If we want to group messages in timed windows so that each window contains only records that arrived in Kafka in the exact time bucket before adding a message to bulk we should check the timestamp of the arriving message. After bulk insert (to database, Kafka, etc) save current time and use that time to manually check if arriving messages belong to the next batch. The first message that doesn’t belong to the batch will trigger bulk insert and start a new batch.
What if we are outputting metrics during the punctuate method? One solution is to remember the time of the last punctuate. New punctuate will do output only if the correct amount of time has passed. Again, for the purpose of example, let’s say that the first punctuate takes 1s to complete and the remaining 359 punctuate methods in succession take 1s to check (without metrics output), the application will process messages for 8 seconds before bulk insert. The batch collect period has been shortened by 20% because of punctuate methods.
Why does it last only 8 seconds?
Kafka Stream maps periods on regular and “correct” intervals by default.
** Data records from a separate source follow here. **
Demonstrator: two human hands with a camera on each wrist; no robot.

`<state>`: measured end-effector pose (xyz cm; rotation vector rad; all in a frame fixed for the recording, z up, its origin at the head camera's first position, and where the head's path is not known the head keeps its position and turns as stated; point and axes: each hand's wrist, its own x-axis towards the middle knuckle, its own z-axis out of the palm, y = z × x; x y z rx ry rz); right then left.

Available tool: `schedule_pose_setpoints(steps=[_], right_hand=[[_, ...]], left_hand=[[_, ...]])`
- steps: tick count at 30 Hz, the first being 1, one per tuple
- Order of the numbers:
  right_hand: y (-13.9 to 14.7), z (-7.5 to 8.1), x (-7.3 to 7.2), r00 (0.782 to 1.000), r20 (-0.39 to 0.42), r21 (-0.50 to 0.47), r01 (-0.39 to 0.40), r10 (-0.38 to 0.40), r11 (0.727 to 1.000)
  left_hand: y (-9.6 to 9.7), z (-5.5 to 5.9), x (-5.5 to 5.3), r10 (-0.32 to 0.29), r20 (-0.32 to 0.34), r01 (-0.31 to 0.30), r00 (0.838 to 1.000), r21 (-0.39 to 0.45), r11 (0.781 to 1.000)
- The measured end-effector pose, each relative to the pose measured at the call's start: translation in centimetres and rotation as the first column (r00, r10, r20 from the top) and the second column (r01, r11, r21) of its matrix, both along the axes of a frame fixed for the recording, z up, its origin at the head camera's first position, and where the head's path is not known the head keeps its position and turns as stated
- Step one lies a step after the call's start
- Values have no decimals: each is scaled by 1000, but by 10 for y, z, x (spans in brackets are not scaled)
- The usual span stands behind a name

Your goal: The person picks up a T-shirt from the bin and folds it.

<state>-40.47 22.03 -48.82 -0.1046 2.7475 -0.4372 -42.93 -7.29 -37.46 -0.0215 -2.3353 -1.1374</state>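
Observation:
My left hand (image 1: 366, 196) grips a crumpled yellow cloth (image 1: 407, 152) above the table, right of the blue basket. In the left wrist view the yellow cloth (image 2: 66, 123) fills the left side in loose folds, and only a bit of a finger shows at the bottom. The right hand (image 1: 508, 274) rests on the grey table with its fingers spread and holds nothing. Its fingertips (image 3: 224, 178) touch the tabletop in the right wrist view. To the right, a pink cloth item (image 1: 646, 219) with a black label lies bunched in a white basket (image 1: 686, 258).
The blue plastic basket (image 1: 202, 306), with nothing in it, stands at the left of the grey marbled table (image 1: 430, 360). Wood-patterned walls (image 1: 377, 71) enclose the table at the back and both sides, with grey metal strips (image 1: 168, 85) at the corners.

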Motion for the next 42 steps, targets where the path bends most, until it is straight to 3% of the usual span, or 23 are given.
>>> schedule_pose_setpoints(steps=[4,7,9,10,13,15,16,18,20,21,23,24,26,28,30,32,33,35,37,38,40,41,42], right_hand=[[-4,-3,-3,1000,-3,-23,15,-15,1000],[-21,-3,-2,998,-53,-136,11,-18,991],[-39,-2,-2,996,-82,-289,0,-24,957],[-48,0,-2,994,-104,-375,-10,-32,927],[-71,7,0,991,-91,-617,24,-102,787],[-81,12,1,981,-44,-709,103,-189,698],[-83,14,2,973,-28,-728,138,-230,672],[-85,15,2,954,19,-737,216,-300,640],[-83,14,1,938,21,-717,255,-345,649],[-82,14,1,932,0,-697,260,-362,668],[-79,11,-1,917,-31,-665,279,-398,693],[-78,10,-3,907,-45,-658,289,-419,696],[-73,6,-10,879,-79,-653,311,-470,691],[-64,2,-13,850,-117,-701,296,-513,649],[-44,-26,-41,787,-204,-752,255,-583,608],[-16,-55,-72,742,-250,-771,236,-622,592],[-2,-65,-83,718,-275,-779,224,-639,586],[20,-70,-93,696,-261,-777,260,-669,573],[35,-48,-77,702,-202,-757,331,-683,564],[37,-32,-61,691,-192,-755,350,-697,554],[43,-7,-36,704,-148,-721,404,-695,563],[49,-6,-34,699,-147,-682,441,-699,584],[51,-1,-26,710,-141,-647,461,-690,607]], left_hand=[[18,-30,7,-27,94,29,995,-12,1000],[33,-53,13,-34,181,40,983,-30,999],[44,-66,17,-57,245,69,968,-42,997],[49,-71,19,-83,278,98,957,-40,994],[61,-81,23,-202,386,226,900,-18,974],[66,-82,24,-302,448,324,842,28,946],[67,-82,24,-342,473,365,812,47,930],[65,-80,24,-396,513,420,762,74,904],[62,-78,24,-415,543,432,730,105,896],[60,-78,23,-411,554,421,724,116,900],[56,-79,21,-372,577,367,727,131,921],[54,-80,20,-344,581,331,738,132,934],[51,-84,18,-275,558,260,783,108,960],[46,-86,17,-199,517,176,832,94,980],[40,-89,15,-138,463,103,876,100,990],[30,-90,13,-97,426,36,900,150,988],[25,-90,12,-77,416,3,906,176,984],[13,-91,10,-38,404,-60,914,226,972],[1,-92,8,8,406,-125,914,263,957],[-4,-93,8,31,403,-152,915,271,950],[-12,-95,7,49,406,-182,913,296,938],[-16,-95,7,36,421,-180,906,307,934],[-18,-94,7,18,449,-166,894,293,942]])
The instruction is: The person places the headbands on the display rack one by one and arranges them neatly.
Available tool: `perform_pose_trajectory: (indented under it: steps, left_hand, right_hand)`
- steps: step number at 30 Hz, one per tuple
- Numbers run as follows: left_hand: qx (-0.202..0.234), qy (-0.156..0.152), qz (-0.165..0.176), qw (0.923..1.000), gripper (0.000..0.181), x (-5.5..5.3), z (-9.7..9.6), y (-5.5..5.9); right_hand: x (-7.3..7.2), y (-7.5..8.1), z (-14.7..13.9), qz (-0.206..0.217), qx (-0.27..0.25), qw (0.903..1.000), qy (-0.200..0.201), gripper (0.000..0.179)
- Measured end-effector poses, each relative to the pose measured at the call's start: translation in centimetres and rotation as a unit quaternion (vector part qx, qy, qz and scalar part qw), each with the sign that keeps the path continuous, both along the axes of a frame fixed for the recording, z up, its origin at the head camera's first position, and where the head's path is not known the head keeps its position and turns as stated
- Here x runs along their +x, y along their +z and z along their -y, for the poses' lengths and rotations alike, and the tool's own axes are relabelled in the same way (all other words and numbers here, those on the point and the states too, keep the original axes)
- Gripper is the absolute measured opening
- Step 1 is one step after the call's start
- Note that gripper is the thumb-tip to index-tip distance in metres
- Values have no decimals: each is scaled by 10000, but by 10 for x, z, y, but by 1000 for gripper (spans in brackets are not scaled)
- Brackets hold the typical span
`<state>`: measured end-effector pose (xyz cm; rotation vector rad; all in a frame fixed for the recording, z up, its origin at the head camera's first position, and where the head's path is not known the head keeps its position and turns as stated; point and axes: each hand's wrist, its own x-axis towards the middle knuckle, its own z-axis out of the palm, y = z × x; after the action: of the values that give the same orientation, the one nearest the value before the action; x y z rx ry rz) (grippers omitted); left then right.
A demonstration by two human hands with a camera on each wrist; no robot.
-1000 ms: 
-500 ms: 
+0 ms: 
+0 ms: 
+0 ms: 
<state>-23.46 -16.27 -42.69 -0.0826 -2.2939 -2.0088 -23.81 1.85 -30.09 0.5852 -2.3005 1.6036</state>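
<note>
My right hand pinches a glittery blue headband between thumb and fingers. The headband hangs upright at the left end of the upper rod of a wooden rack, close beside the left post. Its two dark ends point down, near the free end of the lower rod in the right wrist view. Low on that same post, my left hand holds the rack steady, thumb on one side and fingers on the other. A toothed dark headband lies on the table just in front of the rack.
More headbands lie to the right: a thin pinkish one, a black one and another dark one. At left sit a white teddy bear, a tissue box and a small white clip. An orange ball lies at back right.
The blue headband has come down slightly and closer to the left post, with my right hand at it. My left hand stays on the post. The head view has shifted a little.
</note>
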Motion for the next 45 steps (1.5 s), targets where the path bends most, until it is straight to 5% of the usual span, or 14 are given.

It will start counting from 0 always, for our configuration intervals this will look like: [0, 10000),[10000, 20000), … Note that Kafka Streams counts the duration of intervals in milliseconds. This means that the scheduled time for the first punctuate method is 10000ms from starting time. No matter how many input messages arrive, the first process method that finishes after 10000ms will trigger punctuate. The second punctuate is scheduled to occur 20000ms from starting time, it will not be affected by the duration of punctuate or process methods.
This will cause wrong metrics data (number of processed messages, latency time, etc).
Multiple punctuate calls in succession can occur if punctuate method lasts more than intended. For example, network slowdown occurs during database population and high database usage is present (large insert in the same tables, thus locking the table and preventing access), results in punctuate last longer that 10 seconds (our interval period); for example, it lasted 30 seconds. This means that the next processed will trigger punctuate again, followed by two unwanted punctuate calls.
One can argue that, if we have such “slow” input, then stream processing is perhaps not the correct solution. This scenario can occur in systems with “fast” input; it all depends on the rate of messages and punctuate period. Many legacy systems still have regular downtimes, when batch jobs are run, database is updated, new deploy is in progress, etc. Scheduled downtimes in the legacy part of the system can affect the correctness of the stream processing part of the system and developers have to keep that in mind.
Another way to avoid the mentioned problems is to apply stateless processing. After each processed message sends the result to output topic, leave the batching to Kafka Producer. This will only shift problems down the line, as this introduces more database calls, more tcp/ip packets over the network and more IO calls, to replicate and permanently store Kafka messages on disks.
The Kafka Streams library provides a performant and scalable solution that can be incorporated into virtually any existing application. It’s developed with ease of use in mind. It provides most commonly used functions while allowing users to implement their own.
Kafka Streams is by no means a silver bullet and the same solution might not work in different use cases. Processor API is intended to be flexible, but that only places the implementation of corner cases on the user. High-Level Stream DSL provides several solutions for windowing and aggregations, while not covering all.
Some frameworks like Apache Flink put a strong emphasis on windowing and correctness, at some cost in performance or usability. No matter the framework, corner cases always require special care.